◆ **ACTION ITEM**
Below are records to write out exactly; drop the pictures when you do.

[EXTRACTED INFORMATION]

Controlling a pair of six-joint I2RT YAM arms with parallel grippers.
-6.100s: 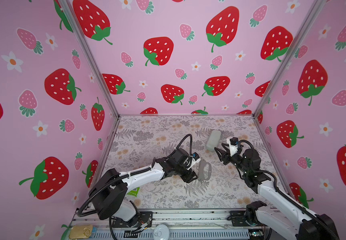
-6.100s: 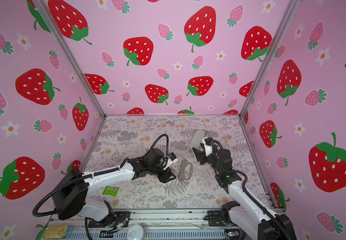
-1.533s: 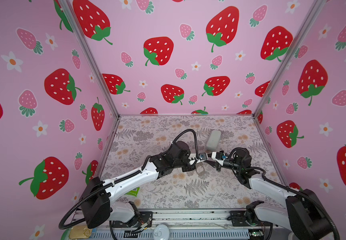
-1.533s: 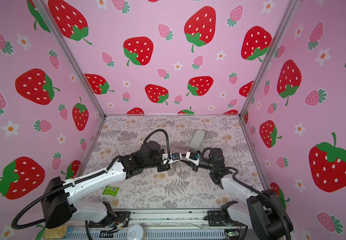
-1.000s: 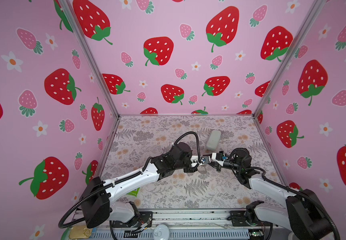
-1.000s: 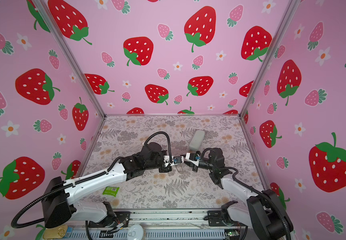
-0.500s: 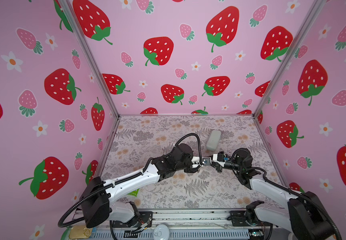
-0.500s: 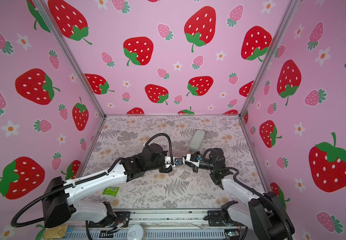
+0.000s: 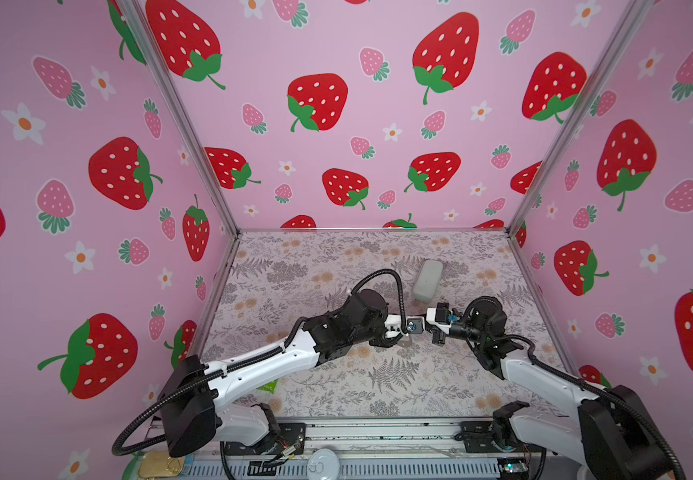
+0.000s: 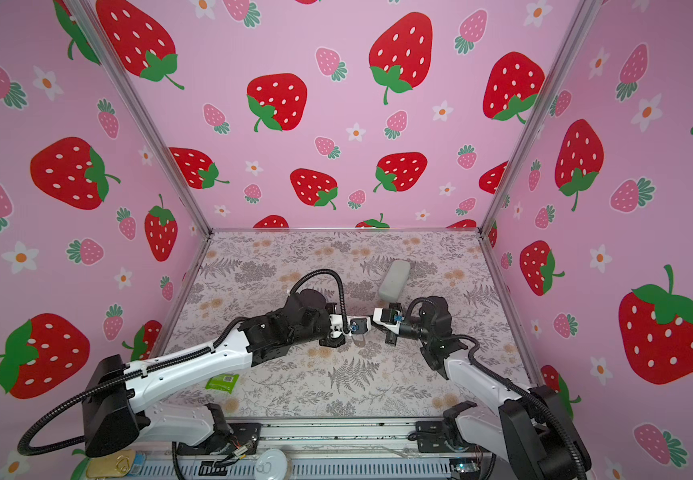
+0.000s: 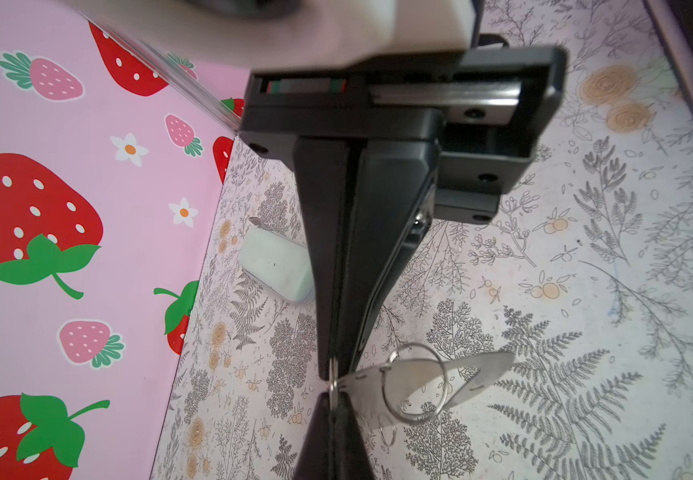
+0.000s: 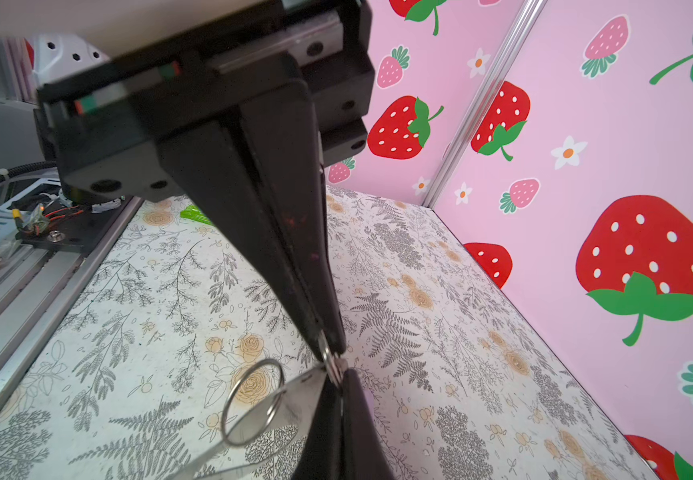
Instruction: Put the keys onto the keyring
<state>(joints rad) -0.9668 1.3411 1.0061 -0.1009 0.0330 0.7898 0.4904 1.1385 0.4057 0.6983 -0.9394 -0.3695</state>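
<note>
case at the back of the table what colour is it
Pale grey-green case, clearest in the left wrist view.

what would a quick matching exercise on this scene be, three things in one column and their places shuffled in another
Things: 1 case; 2 packet; 3 keyring
Places: A front left of the table; B pinched where left gripper and right gripper meet; C lying toward the back, right of centre
Pairs: 1-C; 2-A; 3-B

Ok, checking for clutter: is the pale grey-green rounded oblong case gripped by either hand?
No, the case lies free on the floral-patterned table.
</note>
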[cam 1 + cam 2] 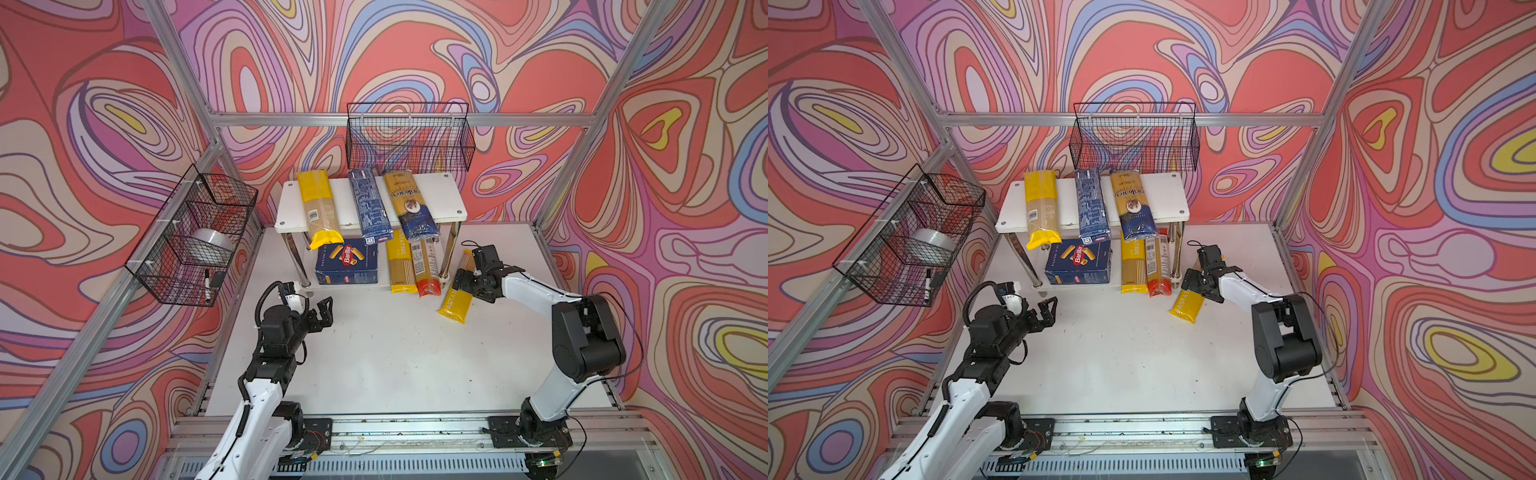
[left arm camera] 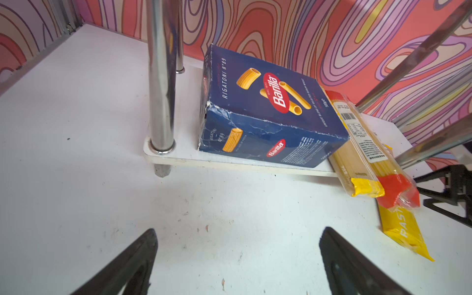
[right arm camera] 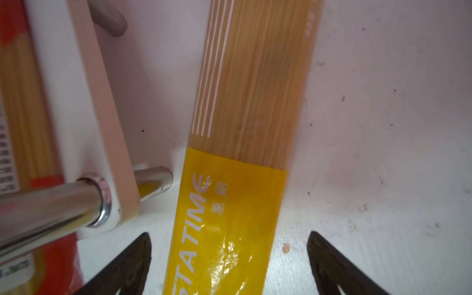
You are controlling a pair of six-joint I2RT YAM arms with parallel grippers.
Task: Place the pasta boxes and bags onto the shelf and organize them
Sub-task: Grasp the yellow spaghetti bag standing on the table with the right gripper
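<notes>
Shelf (image 1: 451,199): 3 pkgs (image 1: 369,205) up top, Barilla box (image 1: 347,262) + 2 bags (image 1: 401,266) lower tier; yellow bag (image 1: 454,305) on table (image 1: 374,353).

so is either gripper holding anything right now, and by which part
Nothing is held. The right gripper hangs open over the yellow spaghetti packet on the table; the left gripper is open and empty.

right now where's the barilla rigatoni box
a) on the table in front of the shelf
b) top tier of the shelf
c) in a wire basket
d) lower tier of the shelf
d: the Barilla rigatoni box lies flat on the lower tier of the shelf, beneath the top tier.
</notes>
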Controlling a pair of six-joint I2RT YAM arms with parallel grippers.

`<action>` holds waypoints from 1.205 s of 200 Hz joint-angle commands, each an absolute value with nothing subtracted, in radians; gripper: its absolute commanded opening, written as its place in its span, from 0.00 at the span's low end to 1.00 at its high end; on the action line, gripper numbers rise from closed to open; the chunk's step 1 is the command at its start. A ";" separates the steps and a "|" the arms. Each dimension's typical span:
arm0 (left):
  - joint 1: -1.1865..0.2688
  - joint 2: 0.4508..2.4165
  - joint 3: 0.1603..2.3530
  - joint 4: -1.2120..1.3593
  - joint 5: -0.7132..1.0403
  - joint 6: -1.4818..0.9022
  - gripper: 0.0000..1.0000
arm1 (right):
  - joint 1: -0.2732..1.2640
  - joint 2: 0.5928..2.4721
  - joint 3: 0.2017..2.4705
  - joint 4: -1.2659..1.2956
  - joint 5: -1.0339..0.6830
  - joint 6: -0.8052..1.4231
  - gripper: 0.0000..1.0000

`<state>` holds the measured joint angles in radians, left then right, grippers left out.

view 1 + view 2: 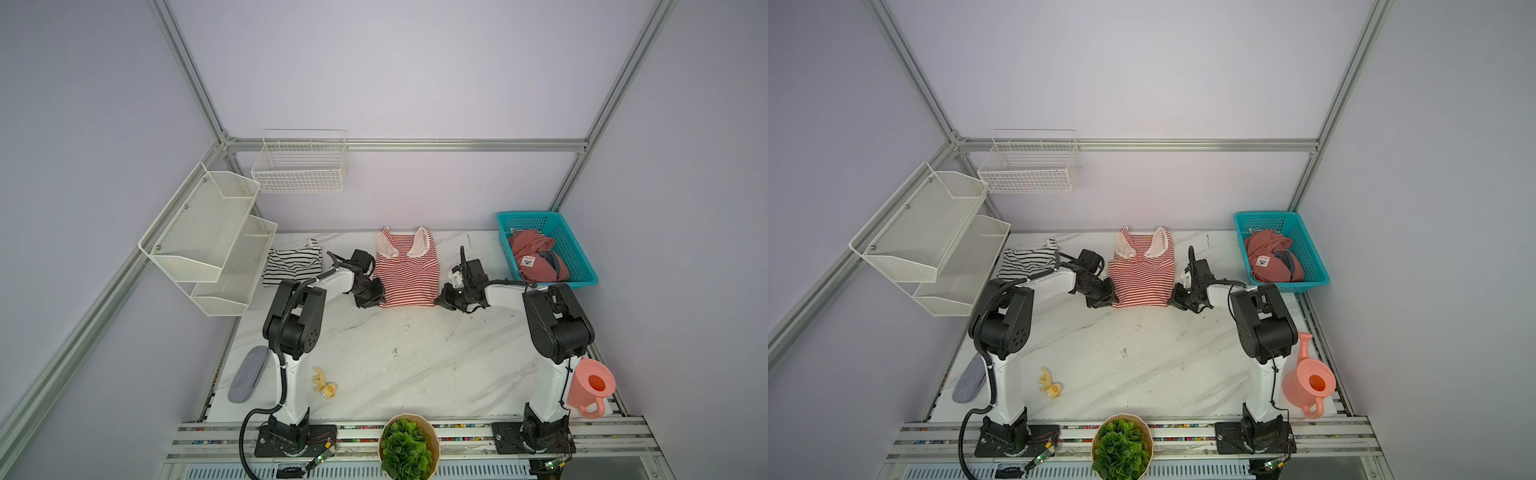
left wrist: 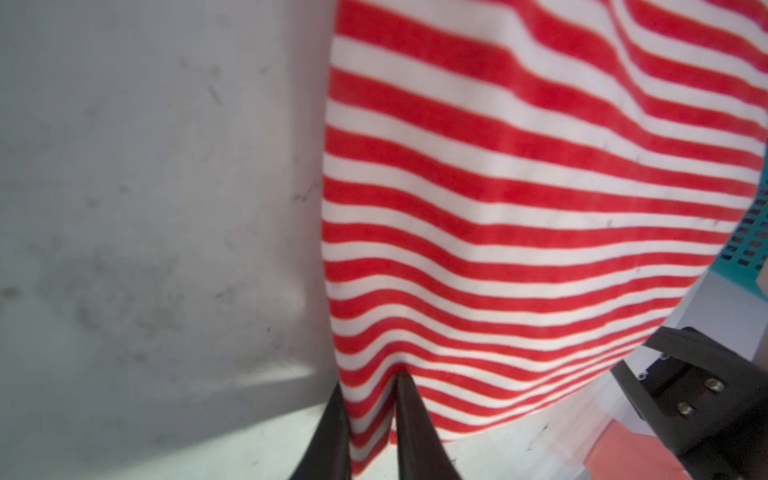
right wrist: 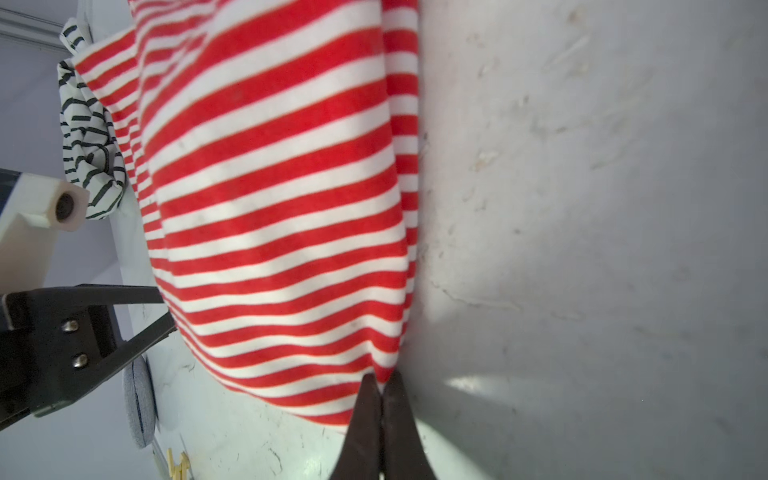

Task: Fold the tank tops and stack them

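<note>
Red-and-white tank top (image 1: 407,270) | left pincer (image 2: 370,382) pinches near-left corner | right pincer (image 3: 382,374) pinches near-right corner

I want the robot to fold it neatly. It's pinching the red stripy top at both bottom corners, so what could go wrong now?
The left pincer and right pincer each pinch only a small bit of hem on the red top, so a corner may slip out when lifted. The left arm sits close to the black-and-white top, so it might nudge it.
</note>
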<state>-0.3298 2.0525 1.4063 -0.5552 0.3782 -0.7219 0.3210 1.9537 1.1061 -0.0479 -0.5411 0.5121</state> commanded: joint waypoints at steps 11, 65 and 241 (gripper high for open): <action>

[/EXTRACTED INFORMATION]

◆ **EXERCISE RESULT**
Controlling a pair of six-joint I2RT YAM arms with parallel grippers.
-6.100s: 
-6.100s: 
-1.533s: 
-1.533s: 
-1.000s: 
-1.000s: 
-0.500s: 
-0.500s: 
+0.000s: 
+0.000s: 
+0.000s: 
+0.000s: 
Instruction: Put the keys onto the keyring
<state>(joints rad) -0.9668 1.3411 1.0061 -0.1009 0.0330 0.7898 0.4904 1.1385 0.4057 0.6983 -0.9394 -0.3695</state>
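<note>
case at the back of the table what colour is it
Pale grey-green case, clearest in the left wrist view.

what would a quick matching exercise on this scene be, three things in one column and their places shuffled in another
Things: 1 case; 2 packet; 3 keyring
Places: A front left of the table; B pinched where left gripper and right gripper meet; C lying toward the back, right of centre
Pairs: 1-C; 2-A; 3-B

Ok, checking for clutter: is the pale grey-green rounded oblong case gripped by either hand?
No, the case lies free on the floral-patterned table.
</note>
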[cam 1 + cam 2] 
[left arm camera] 
[right arm camera] 
You are controlling a pair of six-joint I2RT YAM arms with parallel grippers.
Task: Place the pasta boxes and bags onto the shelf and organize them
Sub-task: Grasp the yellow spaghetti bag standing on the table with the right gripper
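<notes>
Shelf (image 1: 451,199): 3 pkgs (image 1: 369,205) up top, Barilla box (image 1: 347,262) + 2 bags (image 1: 401,266) lower tier; yellow bag (image 1: 454,305) on table (image 1: 374,353).

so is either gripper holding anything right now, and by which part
Nothing is held. The right gripper hangs open over the yellow spaghetti packet on the table; the left gripper is open and empty.

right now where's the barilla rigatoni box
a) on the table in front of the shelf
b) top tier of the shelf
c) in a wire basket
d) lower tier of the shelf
d: the Barilla rigatoni box lies flat on the lower tier of the shelf, beneath the top tier.
</notes>
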Controlling a pair of six-joint I2RT YAM arms with parallel grippers.

`<action>` holds waypoints from 1.205 s of 200 Hz joint-angle commands, each an absolute value with nothing subtracted, in radians; gripper: its absolute commanded opening, written as its place in its span, from 0.00 at the span's low end to 1.00 at its high end; on the action line, gripper numbers rise from closed to open; the chunk's step 1 is the command at its start. A ";" separates the steps and a "|" the arms. Each dimension's typical span:
arm0 (left):
  - joint 1: -1.1865..0.2688
  - joint 2: 0.4508..2.4165
  - joint 3: 0.1603..2.3530
  - joint 4: -1.2120..1.3593
  - joint 5: -0.7132..1.0403
  - joint 6: -1.4818..0.9022
  - gripper: 0.0000..1.0000
arm1 (right):
  - joint 1: -0.2732..1.2640
  - joint 2: 0.5928..2.4721
  - joint 3: 0.2017..2.4705
  - joint 4: -1.2659..1.2956
  - joint 5: -1.0339..0.6830
  - joint 6: -0.8052..1.4231
  - gripper: 0.0000..1.0000

`<state>` holds the measured joint angles in radians, left then right, grippers left out.

view 1 + view 2: 
left wrist: 
right wrist: 

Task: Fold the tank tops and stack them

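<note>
Red-and-white tank top (image 1: 407,270) | left pincer (image 2: 370,382) pinches near-left corner | right pincer (image 3: 382,374) pinches near-right corner

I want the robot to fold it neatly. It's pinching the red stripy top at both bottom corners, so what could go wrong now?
The left pincer and right pincer each pinch only a small bit of hem on the red top, so a corner may slip out when lifted. The left arm sits close to the black-and-white top, so it might nudge it.
</note>
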<state>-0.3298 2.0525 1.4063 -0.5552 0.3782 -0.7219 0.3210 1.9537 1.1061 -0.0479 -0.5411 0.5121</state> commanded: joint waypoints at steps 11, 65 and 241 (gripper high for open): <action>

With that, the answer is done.